While working with a team as seasoned as the group at Marvel — “Captain Marvel” is populated with plenty of blockbuster regulars, including cinematographer Ben Davis, production designer Andy Nicholson, and costume designer Sanja Milkovic Hays, not to mention MCU visual effects stalwarts from LOLA and ILM — might sound daunting, Boden and Fleck embraced the chance to work with creators that would only improve on the final product.
“They’re people that have a strong vision but can equally acknowledge when they can defer to someone still within the framework of that vision,” Walker said. “I can’t imagine them being on a set and just saying, ‘okay, you go do your piece and I’m not gonna worry about it.’ It’s, ‘let’s collaborate in on it together.'”
That Fleck and Boden’s directing philosophy is so rooted in collaboration makes sense — they are, after all, collaborating with each other first and foremost — and is indicative of how the pair was able to move from smaller projects to a machine like Marvel.
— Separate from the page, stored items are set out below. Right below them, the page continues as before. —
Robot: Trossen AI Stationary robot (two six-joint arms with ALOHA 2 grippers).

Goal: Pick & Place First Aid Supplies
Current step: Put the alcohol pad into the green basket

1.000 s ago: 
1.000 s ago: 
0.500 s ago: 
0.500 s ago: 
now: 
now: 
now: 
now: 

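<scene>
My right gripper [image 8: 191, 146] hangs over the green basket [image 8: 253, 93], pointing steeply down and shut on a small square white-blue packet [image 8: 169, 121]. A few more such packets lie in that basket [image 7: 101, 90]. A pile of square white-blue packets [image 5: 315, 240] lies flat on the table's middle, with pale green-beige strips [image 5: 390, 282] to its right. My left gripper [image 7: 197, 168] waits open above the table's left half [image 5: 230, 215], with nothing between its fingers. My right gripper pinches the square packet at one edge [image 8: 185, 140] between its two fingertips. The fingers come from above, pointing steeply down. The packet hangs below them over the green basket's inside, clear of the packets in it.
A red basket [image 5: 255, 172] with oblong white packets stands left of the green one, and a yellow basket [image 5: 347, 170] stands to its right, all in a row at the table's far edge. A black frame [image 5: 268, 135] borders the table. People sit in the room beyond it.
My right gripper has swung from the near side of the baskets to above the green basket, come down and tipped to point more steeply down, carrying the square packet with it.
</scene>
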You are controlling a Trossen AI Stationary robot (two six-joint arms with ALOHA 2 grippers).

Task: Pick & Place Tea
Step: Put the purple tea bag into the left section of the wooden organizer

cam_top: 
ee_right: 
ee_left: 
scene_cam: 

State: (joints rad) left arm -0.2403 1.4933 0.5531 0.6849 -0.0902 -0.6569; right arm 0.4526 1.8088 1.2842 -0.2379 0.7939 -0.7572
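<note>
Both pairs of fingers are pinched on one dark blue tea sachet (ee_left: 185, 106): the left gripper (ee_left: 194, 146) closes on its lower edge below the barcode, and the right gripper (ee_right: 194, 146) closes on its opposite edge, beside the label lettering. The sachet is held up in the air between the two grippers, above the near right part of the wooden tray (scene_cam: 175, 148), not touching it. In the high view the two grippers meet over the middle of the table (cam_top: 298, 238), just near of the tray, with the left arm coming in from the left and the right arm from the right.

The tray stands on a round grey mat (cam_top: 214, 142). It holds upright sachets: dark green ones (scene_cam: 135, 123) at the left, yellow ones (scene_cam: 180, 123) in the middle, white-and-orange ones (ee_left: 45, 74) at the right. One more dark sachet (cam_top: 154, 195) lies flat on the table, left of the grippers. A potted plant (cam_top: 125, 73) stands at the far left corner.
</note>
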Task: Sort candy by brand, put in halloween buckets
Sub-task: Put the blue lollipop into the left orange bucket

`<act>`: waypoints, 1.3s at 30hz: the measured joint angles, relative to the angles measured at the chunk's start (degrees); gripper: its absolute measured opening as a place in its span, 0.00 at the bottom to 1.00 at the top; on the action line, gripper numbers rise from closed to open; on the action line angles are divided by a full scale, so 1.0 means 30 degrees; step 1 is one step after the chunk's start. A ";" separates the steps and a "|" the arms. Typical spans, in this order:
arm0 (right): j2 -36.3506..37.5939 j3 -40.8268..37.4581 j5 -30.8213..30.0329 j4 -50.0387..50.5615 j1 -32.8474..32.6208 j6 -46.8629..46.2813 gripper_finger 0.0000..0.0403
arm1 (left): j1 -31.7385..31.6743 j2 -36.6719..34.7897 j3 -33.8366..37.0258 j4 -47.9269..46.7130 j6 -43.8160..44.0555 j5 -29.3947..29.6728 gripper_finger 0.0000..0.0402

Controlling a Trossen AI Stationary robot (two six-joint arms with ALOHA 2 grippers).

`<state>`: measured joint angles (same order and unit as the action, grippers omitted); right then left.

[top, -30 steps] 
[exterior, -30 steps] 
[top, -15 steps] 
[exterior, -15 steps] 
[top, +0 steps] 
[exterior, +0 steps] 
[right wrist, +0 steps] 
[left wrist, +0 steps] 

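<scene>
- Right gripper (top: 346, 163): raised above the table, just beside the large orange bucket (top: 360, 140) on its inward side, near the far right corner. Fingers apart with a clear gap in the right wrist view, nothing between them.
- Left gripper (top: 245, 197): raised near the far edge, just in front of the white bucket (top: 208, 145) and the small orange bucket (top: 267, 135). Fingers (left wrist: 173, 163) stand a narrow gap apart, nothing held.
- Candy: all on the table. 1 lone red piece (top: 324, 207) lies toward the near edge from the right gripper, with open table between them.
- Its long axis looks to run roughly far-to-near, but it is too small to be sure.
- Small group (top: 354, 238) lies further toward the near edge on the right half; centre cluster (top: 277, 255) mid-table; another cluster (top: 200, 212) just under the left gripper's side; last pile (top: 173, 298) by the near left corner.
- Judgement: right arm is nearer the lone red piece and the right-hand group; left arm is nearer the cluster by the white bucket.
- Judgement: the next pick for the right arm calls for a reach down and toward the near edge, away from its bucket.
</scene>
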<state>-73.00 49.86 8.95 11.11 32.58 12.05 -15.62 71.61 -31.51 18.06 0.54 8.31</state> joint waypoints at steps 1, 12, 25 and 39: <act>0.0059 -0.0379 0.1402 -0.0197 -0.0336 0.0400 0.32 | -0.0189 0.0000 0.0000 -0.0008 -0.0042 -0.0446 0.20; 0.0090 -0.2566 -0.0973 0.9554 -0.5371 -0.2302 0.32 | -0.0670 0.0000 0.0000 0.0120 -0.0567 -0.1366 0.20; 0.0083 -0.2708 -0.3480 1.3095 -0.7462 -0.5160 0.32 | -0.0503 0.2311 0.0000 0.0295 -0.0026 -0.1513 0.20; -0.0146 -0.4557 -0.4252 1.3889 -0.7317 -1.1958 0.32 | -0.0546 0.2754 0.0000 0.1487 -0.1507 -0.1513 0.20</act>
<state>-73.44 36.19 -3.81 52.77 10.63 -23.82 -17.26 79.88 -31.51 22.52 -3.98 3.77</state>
They couldn’t do what they couldn’t do, but they had team around them that could. “They’re incredibly collaborative,” Taylor said. “They hone in on finding the best people and then really empowering those individuals to bring what it is they do to the table. I feel like that’s the mark of any great director.”
With their biggest project finally put to bed, they are ready to move on from the Marvel universe. Fleck said he’s excited to “go to the theater and watch her in the next movie, and not know anything about it, and just be like, ‘I don’t have to make it or edit it anymore,’ eat my popcorn and just watch it, enjoy it like everyone else.”
While the filmmakers said they don’t have any immediate plans to return to the blockbuster fold, the experience has been formative. Boden herself said that making the film pushed her out of her comfort zone, and for the better. “When we made our first short film together, [we were] at Sundance and we won an award and when we got onstage, I literally, literally hid behind Ryan,” Boden said at the film’s press conference. “I think this whole process has helped me be more confident in my voice and be a little bit more comfortable just being seen.”
Their peers said they have nothing to worry about. “It’s amazing how much of them is in the movie,” Walker said. “You have an element of, when you’re making something at that scale, it’s gonna kind of pump through the machine, but their fingerprints are still all over it in a way that was organic to the story but also equally organic to them.”
And while the spectacle is still very much there — this is, after all, a Marvel movie — fans of Boden and Fleck’s work will find much of their signature narrative techniques in the final film. “When you’re not in the scenes where she’s kicking ass and there’s like spaceships flying around, when you’re in the scenes between people, the truth is, to me, it still feels like a Ryan and Anna film,” Taylor said. “I found myself watching the scenes between various characters and feeling like, yes, this is a Marvel movie, yes, this is a superhero movie, but ultimately I believed that these are real people having these real conversations, and that’s their signature.”
Marvel Studios and Walt Disney Studios will release “Captain Marvel” in theaters on Friday, March 8.